Riforma del catasto e tempi per effettuarla

di Redazione 1

Nell’intervento di Attilio Befera fatto recentemente alla commissione Senato si evince che la riforma del catasto rappresenta una vera e propria necessità per assicurare giustizia ed equità in materia di pagamento di imposte. Tuttavia occorre ribadire che in ogni caso il processo di revisione dovrà essere coadiuvato dai Comuni e che in ogni caso non sarà a costo zero.

L’attuale direttore dell’agenzia delle entrate e del territorio, ha infatti ribadito che in ogni caso l’attribuzione di una rendita più corretta rispetto a quella attuale non può essere fatta solo dal personale dell’agenzia. In ogni caso nel tempo, secondo Befera, si è prodotto un notevole scollamento tra valori reali di mercato e valori di rendita. Di conseguenza occorrerà un’attenta valutazione per sopperire alle carenze in modo tale che si possa garantire un maggiore equità rispetto al passato.
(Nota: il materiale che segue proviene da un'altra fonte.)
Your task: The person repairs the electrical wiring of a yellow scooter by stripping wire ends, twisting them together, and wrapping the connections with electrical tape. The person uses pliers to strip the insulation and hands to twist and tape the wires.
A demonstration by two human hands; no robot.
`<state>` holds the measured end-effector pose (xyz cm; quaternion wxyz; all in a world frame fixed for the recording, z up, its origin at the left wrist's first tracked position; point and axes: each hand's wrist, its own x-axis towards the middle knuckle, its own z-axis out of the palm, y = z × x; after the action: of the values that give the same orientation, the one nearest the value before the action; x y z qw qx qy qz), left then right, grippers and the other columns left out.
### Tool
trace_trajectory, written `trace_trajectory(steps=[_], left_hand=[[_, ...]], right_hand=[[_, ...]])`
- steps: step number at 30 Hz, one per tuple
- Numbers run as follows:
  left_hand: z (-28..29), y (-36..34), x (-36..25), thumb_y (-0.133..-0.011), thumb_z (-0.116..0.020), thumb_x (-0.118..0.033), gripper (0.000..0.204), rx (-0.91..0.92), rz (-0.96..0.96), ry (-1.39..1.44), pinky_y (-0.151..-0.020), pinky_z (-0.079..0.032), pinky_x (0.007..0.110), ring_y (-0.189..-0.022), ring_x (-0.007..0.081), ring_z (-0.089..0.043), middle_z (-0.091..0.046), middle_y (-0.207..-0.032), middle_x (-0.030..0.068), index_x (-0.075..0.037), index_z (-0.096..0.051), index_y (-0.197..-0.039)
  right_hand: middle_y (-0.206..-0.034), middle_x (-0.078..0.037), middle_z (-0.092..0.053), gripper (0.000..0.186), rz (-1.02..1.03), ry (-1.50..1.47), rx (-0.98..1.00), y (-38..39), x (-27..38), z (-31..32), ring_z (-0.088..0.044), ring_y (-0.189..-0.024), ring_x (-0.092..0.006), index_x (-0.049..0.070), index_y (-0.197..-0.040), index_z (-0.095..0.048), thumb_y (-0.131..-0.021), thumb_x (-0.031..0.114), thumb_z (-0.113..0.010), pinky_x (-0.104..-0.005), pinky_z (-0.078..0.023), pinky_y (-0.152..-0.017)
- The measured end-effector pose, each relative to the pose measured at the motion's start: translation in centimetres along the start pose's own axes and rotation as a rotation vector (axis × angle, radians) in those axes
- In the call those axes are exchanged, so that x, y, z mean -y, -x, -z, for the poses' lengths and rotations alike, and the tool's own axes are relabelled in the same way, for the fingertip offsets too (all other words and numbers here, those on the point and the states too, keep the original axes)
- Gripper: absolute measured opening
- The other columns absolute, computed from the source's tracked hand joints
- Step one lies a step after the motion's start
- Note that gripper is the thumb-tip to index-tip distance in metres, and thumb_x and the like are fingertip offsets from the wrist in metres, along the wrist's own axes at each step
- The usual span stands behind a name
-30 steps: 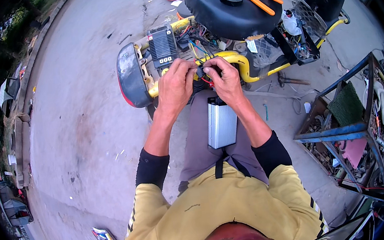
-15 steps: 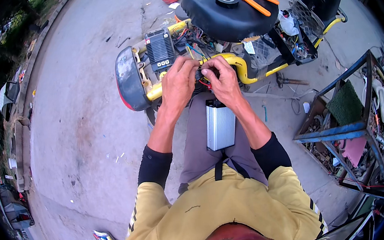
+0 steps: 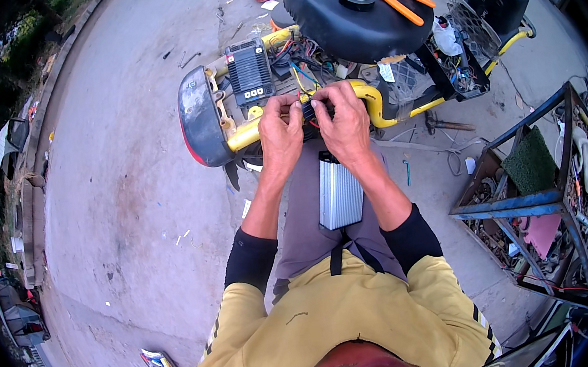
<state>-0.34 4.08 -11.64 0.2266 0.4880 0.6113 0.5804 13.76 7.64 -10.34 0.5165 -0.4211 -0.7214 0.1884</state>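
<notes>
Pavement (image 3: 114, 209), nearly closed hands (image 3: 281, 135) (image 3: 345, 125) on wires (image 3: 309, 112)

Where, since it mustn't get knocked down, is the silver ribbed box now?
In the head view, the silver ribbed box lies just right of centre on the person's lap, between the left forearm and the right forearm, nearer the right.

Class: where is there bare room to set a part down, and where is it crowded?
Mostly bare pavement stretches between the curb and the yellow frame, left of the left hand. Crowded: wires beyond the right hand, and the cluttered metal rack at right.
</notes>
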Motion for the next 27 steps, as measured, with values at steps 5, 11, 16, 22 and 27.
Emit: trace_trajectory(steps=[5,11,16,22,27], left_hand=[[0.3,-0.1,-0.9,-0.103,-0.071,-0.001,0.013,-0.011,-0.099,-0.043,-0.071,-0.057,0.033,-0.082,0.0158,-0.069,-0.071,-0.102,0.0094,0.002,-0.07,-0.116],[1.4,0.1,-3.2,-0.095,-0.075,0.004,0.022,0.068,-0.376,-0.217,-0.078,-0.059,0.039,-0.092,0.027,-0.072,-0.067,-0.11,0.0126,0.0,-0.074,-0.116],[2.2,-0.9,-2.8,-0.095,-0.076,0.0,0.014,0.061,-0.598,-0.463,-0.08,-0.058,0.045,-0.096,0.0353,-0.072,-0.066,-0.11,0.0148,0.0,-0.073,-0.109],[1.3,0.7,-2.2,-0.096,-0.077,-0.003,0.011,0.034,-0.398,-0.298,-0.077,-0.058,0.042,-0.089,0.0327,-0.072,-0.067,-0.106,0.0146,0.001,-0.071,-0.105],[1.6,0.0,-1.8,-0.103,-0.075,-0.015,0.021,0.054,0.03,0.028,-0.07,-0.053,0.034,-0.077,0.0145,-0.064,-0.072,-0.092,0.0087,0.005,-0.073,-0.109]], right_hand=[[-0.107,-0.007,-0.069,0.013,0.06,0.073,-0.015,0.1,0.2,0.1,-0.07,-0.097,-0.0325,0.009,-0.104,-0.072,-0.094,0.011,-0.08,-0.0464,-0.051,-0.083],[-0.107,-0.006,-0.069,0.014,0.139,0.123,-0.038,0.0,0.4,0.0,-0.07,-0.096,-0.0314,0.009,-0.104,-0.073,-0.093,0.01,-0.081,-0.0458,-0.05,-0.083],[-0.108,-0.006,-0.069,0.014,0.167,0.067,-0.01,0.2,-0.1,0.2,-0.07,-0.098,-0.0315,0.009,-0.104,-0.074,-0.092,0.01,-0.081,-0.0449,-0.051,-0.084],[-0.103,-0.013,-0.07,0.014,0.042,-0.153,0.076,0.3,-0.6,0.4,-0.071,-0.095,-0.0369,0.004,-0.105,-0.073,-0.093,0.004,-0.079,-0.0472,-0.055,-0.083],[-0.099,-0.014,-0.07,0.015,0.041,-0.193,0.053,0.5,-0.4,0.4,-0.071,-0.094,-0.0378,0.002,-0.105,-0.072,-0.092,0.0,-0.079,-0.0475,-0.057,-0.082]])
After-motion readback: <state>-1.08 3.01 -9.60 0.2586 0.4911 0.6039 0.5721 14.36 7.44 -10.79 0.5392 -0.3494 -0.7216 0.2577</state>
Tale disequità alla fine si ripercuote anche su altri indicatori, come l’Isee visto che all’interno dell’indicatore sintetico di reddito vi è anche una componente che riguarda gli immobili.

IN particolare dovranno essere attuate delle norme che tengano conto della specificità di ogni singolo immobili e definire soprattutto le regole per la stima di immobili particolari (come gli edifici storico artistici). Per agevolare tale tipo di riforma l’agenzia delle entrate e del territorio ha iniziato un processo di adeguamento, che ha portato in prima battuta alla sostituzione del vano con il metro quadro, per il calcolo della metratura degli immobili. Tale sostituzione è stata operata soprattutto per definire il calcolo della Tares, la nuova imposta sui rifiuti. Tuttavia all’appello attualmente mancano circa 4 milioni di immobili, per i quali non sussiste l’obbligo di presentazione delle planimetrie. Per tali immobili è già pronta una procedura informativa in grado di stimare i metri quadri dell’immobile.

Nell’audizione di Befera sono stati anche quantificati gli immobili presenti in Italia: Circa 70 milioni di immobili sono iscritti al catasto urbano e di questi oltre 61 milioni hanno una rendita catastale (la rendita catastale complessiva è pari a 35,7 miliardi di euro).